Dataset.
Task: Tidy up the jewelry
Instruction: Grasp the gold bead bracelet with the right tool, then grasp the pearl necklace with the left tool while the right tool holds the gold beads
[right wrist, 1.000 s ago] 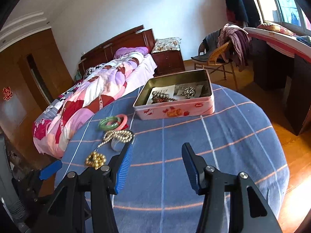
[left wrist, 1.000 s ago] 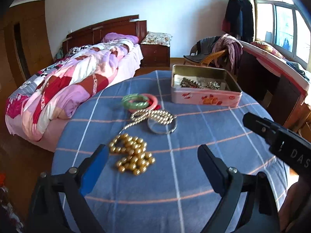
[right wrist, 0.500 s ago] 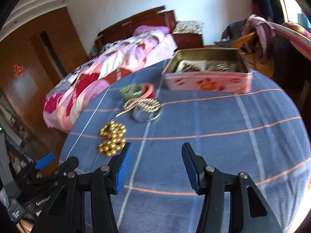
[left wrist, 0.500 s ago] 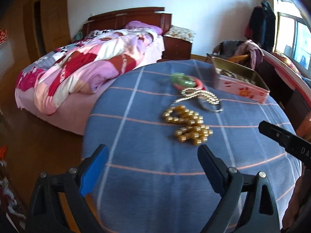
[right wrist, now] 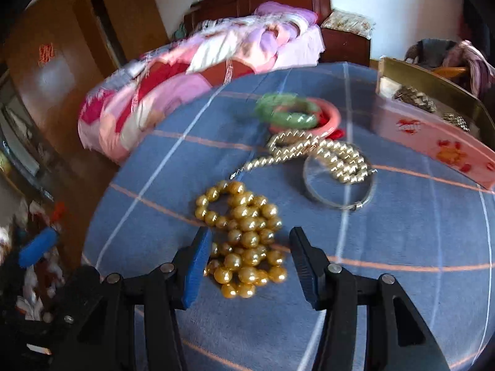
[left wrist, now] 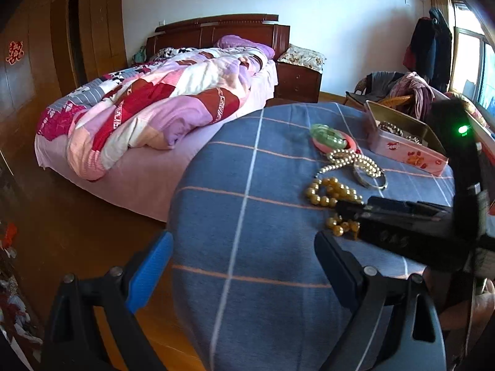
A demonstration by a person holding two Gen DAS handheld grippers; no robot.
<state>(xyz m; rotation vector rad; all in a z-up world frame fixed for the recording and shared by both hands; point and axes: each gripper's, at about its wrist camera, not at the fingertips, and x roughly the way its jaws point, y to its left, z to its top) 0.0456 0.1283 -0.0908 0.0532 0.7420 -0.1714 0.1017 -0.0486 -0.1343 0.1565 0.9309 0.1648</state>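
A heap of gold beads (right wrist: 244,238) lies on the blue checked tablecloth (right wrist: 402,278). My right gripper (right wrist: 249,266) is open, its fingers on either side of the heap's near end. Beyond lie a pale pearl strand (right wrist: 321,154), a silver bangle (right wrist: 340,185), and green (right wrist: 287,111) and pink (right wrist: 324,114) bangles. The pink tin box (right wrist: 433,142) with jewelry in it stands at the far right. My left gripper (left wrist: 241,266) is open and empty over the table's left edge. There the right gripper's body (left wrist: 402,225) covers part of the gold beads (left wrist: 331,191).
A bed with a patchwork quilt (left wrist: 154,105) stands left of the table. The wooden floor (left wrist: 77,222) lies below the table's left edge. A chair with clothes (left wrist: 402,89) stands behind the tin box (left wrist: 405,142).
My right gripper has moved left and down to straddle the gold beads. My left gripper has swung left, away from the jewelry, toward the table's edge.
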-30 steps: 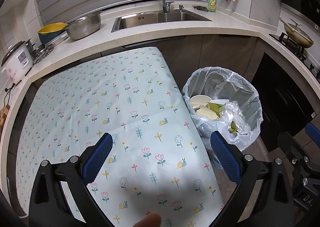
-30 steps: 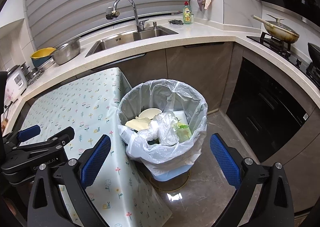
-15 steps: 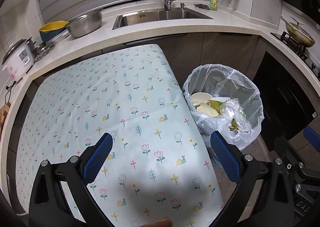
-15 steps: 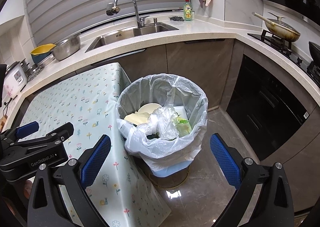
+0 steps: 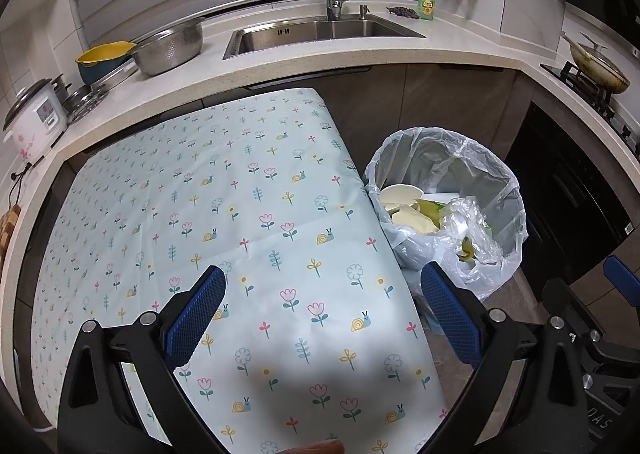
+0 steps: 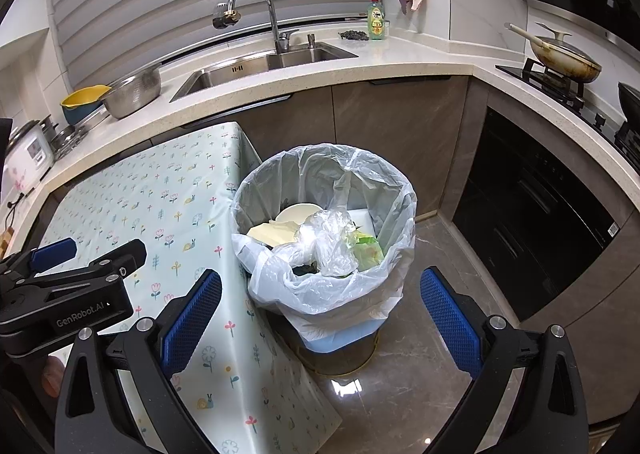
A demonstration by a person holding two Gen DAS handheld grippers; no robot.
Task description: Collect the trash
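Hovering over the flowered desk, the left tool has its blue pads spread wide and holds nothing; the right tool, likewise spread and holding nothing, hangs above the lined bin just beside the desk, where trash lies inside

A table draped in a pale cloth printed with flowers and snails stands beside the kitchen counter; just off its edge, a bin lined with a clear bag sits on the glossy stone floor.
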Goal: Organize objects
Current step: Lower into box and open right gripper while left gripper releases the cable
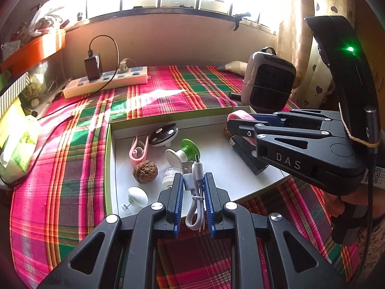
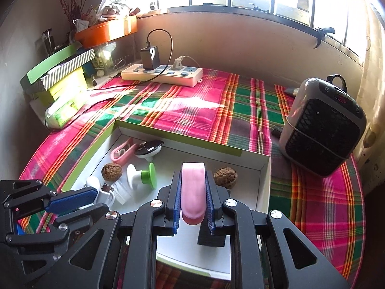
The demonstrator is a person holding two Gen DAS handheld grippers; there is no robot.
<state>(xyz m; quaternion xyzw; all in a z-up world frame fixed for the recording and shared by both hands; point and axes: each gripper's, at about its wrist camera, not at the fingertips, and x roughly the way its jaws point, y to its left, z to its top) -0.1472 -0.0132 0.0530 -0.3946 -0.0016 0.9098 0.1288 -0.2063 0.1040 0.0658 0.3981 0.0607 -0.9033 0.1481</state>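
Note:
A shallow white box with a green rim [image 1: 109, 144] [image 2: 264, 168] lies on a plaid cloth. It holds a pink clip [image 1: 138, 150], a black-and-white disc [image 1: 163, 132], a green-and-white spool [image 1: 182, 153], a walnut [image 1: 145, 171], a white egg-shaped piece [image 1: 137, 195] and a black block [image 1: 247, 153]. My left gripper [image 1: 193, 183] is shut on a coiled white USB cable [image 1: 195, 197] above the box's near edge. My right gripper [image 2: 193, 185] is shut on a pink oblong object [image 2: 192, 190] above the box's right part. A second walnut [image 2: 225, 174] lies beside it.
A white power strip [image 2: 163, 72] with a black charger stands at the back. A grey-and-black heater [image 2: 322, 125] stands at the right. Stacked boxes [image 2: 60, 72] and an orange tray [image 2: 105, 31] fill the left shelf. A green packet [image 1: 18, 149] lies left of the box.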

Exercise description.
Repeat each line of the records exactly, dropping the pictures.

Exercise result.
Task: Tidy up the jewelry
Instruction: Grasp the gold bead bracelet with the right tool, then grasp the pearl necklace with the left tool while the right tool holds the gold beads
[right wrist, 1.000 s ago] 
[left wrist, 1.000 s ago] 
[right wrist, 0.500 s ago] 
[left wrist, 0.500 s ago] 
[right wrist, now] 
[left wrist, now] 
A demonstration by a person holding two Gen DAS handheld grippers; no robot.
<state>(xyz m; rotation vector rad; all in a z-up world frame fixed for the recording and shared by both hands; point and axes: each gripper's, at about its wrist camera, not at the fingertips, and x roughly the way its jaws point, y to its left, z to its top) 0.0456 0.1283 -0.0908 0.0532 0.7420 -0.1714 0.1017 -0.0486 -0.1343 0.1565 0.9309 0.1648</state>
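A heap of gold beads (right wrist: 244,238) lies on the blue checked tablecloth (right wrist: 402,278). My right gripper (right wrist: 249,266) is open, its fingers on either side of the heap's near end. Beyond lie a pale pearl strand (right wrist: 321,154), a silver bangle (right wrist: 340,185), and green (right wrist: 287,111) and pink (right wrist: 324,114) bangles. The pink tin box (right wrist: 433,142) with jewelry in it stands at the far right. My left gripper (left wrist: 241,266) is open and empty over the table's left edge. There the right gripper's body (left wrist: 402,225) covers part of the gold beads (left wrist: 331,191).
A bed with a patchwork quilt (left wrist: 154,105) stands left of the table. The wooden floor (left wrist: 77,222) lies below the table's left edge. A chair with clothes (left wrist: 402,89) stands behind the tin box (left wrist: 405,142).
My right gripper has moved left and down to straddle the gold beads. My left gripper has swung left, away from the jewelry, toward the table's edge.
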-30 steps: 
-30 steps: 
-15 steps: 
-15 steps: 
+0 steps: 
+0 steps: 
A demonstration by a person holding two Gen DAS handheld grippers; no robot.
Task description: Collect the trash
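Hovering over the flowered desk, the left tool has its blue pads spread wide and holds nothing; the right tool, likewise spread and holding nothing, hangs above the lined bin just beside the desk, where trash lies inside

A table draped in a pale cloth printed with flowers and snails stands beside the kitchen counter; just off its edge, a bin lined with a clear bag sits on the glossy stone floor.
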Goal: Organize objects
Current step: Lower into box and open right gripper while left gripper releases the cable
The demonstrator is a person holding two Gen DAS handheld grippers; there is no robot.
<state>(xyz m; quaternion xyzw; all in a z-up world frame fixed for the recording and shared by both hands; point and axes: each gripper's, at about its wrist camera, not at the fingertips, and x roughly the way its jaws point, y to its left, z to its top) -0.1472 -0.0132 0.0530 -0.3946 -0.0016 0.9098 0.1288 -0.2063 0.1040 0.0658 0.3981 0.0607 -0.9033 0.1481</state>
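Note:
A shallow white box with a green rim [image 1: 109, 144] [image 2: 264, 168] lies on a plaid cloth. It holds a pink clip [image 1: 138, 150], a black-and-white disc [image 1: 163, 132], a green-and-white spool [image 1: 182, 153], a walnut [image 1: 145, 171], a white egg-shaped piece [image 1: 137, 195] and a black block [image 1: 247, 153]. My left gripper [image 1: 193, 183] is shut on a coiled white USB cable [image 1: 195, 197] above the box's near edge. My right gripper [image 2: 193, 185] is shut on a pink oblong object [image 2: 192, 190] above the box's right part. A second walnut [image 2: 225, 174] lies beside it.
A white power strip [image 2: 163, 72] with a black charger stands at the back. A grey-and-black heater [image 2: 322, 125] stands at the right. Stacked boxes [image 2: 60, 72] and an orange tray [image 2: 105, 31] fill the left shelf. A green packet [image 1: 18, 149] lies left of the box.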

That concludes the answer to this exercise.